Debo confesar aquí que me produce cierto desconcierto la composición de Candela Peña (sin discusión, una actriz magnífica). Y es que no dejo de ver a la intérprete tras la peluca, el vestido y los complementos aparatosos, el peculiar tono de voz que imprime el personaje y la gestualidad desbordante. La veo componer el personaje, es decir, no logro ver a la madre, veo a la actriz. Sé que esta es una opinión polémica en la que estoy en total minoría, puesto que su interpretación es uno de los aspectos más celebrados de la serie, pero, qué quieren que les diga, esta es mi crónica y no voy a mentirles. Lo que no cabe duda es que la hace destacar sobre el conjunto como un elemento discordante, una presencia incómoda, a veces de resonancias míticas.
El chico gay, el maricón perdido, además, lee. Los libros ocupan un lugar destacado en el argumento y en las imágenes de la serie. Le vemos leerlos, hablan de ellos, nos muestran las portadas. Entre ellos, A sangre fría (Truman Capote), El retrato de Dorian Grey (Oscar Wilde), El lugar sin límites (José Donoso), El lenguaje perdido de las grúas (David Leavitt), El almuerzo desnudo (William Burroughs). Son títulos esenciales en la vida real de Bob Pop, cuya lectura le ha construido como persona. Como el cine de Almodóvar, que también juega un papel importante en su vida y, por tanto, en la serie.

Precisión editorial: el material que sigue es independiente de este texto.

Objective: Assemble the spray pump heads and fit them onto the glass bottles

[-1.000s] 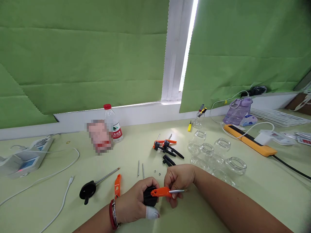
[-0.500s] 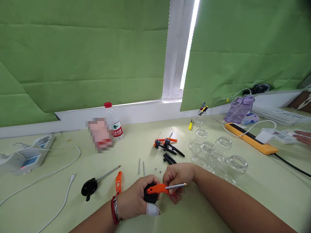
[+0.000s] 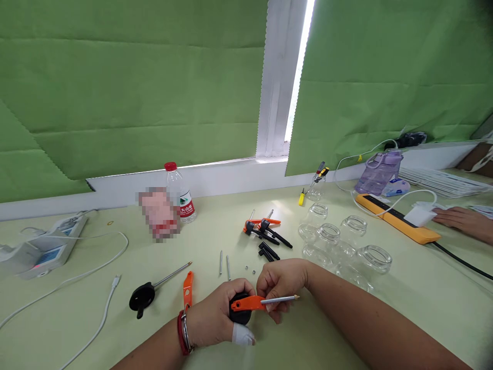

Es muy de agradecer que, en una serie que entraría en el género coming-of-age (esos relatos que muestran el crecimiento psicológico y la conformación de la personalidad desde la adolescencia a la adultez), los libros, la reivindicación de la cultura, tengan ese papel. Estamos en un mundo en el que cualquier retrato que se hace de la juventud a través de la publicidad o las redes consiste básicamente en no estarse quieto, en moverse, saltar, correr, desplegar una apabullante actividad física, gritar, hacerse selfies y utilizar móviles; nunca leer o consumir cultura. Cosas de los bichos raros.)
Mostrando su vulnerabilidad Bob Pop demuestra toda su fortaleza. Dije que no hay nostalgia; tampoco hay cinismo. Y podría, ahí están todos los obstáculos, la violencia recibida, la incomprensión sufrida: por gay, por gordo, por inteligente, por culto, por diferente. Pero de todo eso ha surgido una mirada humanista y empática, que defiende todo lo bueno del ser humano. Y por eso, la serie es como su creador: valiente y lúcida.